Авторы фильма, должно быть, деликатно обошли вопрос о происхождении сперматозоида, поскольку я помню, как спрашивала у матери — откуда берется сперматозоид и как он попадает в женщину. Вопрос ее порядком смутил. Мать пробормотала что-то о любви между мужчиной и женщиной — будто одна любовь и необходима, чтобы сперматозоид оказался внутри женского тела.
Как мне кажется, после этого разговора я всегда несколько путалась в вопросе любви и секса — даже после того, как узнала все о сексуальной механике и что куда помещается. Половой член проскальзывает во влагалище — но куда же девается любовь? Где заканчивается биология и начинаются высшие эмоции?

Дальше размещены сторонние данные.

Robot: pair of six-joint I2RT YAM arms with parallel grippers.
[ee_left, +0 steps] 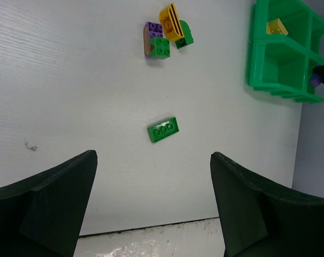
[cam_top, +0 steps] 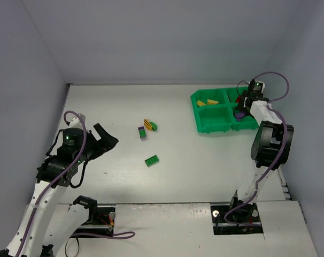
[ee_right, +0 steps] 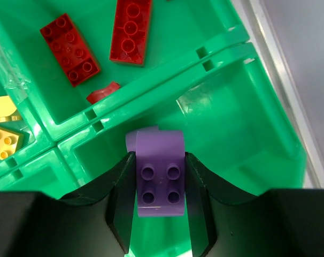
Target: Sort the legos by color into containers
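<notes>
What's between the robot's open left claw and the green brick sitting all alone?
Nothing. In the left wrist view, only bare white table lies between the left gripper and the green brick.

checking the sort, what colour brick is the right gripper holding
Purple studded plastic brick; clearest in right wrist view.

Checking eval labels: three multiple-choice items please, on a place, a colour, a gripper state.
1. Where is the purple brick? A) in the right gripper, over a tray compartment B) on the table C) among red bricks
2. The lone brick before the left gripper is: A) red B) green C) yellow
3. The left gripper is: A) shut on a brick B) shut, empty C) open, empty
A: fingers clamp it above the green floor. B: left wrist view shows green. C: fingers apart, nothing between.
</notes>
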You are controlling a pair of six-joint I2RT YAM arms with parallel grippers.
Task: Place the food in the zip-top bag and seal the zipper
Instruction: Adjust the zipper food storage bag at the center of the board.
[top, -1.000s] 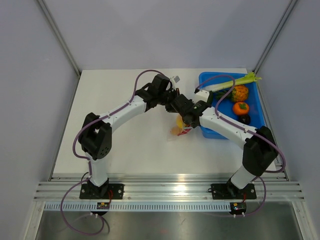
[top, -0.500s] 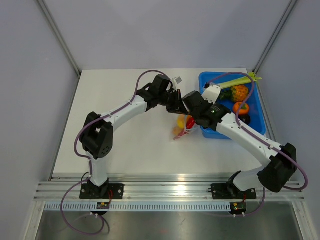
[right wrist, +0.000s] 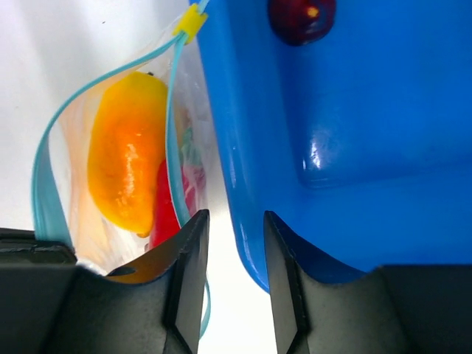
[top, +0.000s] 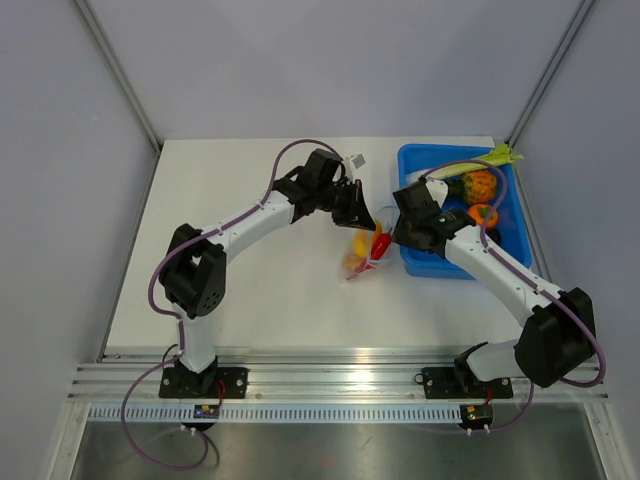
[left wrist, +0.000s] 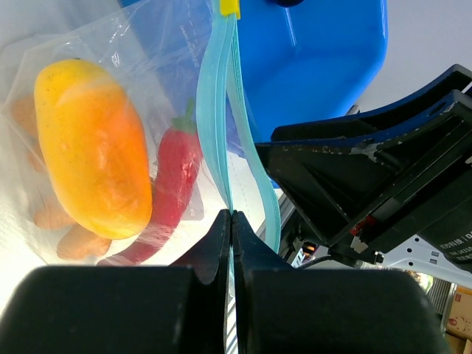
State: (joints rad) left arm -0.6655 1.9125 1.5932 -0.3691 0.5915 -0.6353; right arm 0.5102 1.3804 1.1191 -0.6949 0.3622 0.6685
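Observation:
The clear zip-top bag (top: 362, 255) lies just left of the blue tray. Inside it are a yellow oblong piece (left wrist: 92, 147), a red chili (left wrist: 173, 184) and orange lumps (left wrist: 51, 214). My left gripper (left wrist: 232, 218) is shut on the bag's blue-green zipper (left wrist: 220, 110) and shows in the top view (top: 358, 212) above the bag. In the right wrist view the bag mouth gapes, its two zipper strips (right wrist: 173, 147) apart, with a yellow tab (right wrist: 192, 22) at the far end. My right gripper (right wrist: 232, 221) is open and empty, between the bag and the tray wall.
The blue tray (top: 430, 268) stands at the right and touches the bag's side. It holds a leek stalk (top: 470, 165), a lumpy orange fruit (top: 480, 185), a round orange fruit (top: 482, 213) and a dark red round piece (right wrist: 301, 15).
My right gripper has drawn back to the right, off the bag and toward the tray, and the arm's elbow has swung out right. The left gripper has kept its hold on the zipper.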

Любит ли самка псевдоскорпиона своего самца после того, как танец закончится? Любит ли паук свою подругу, убегая прочь, чтобы спасти свою жизнь? Любят ли друг друга шалашники, спаривающиеся в своем шалаше? Учебники этого не говорят. Я могу строить предположения, но способа точно узнать ответ у меня нет.
Мои существа поглощены долгим, медлительным ухаживанием. Мне все хуже и хуже. Иногда приходит моя мать и задает вопросы, на которые я не отвечаю. Иногда рядом с раскладушкой сидят мужчины — но они еще менее реальны, чем мать. Это мужчины, к которым я неравнодушна — мужчины, которых, мне кажется, я могла бы полюбить, хотя дальше этой мысли дело ни разу не заходило. Сквозь их прозрачные тела я вижу стены лаборатории. Теперь мне кажется, что они никогда и не были настоящими.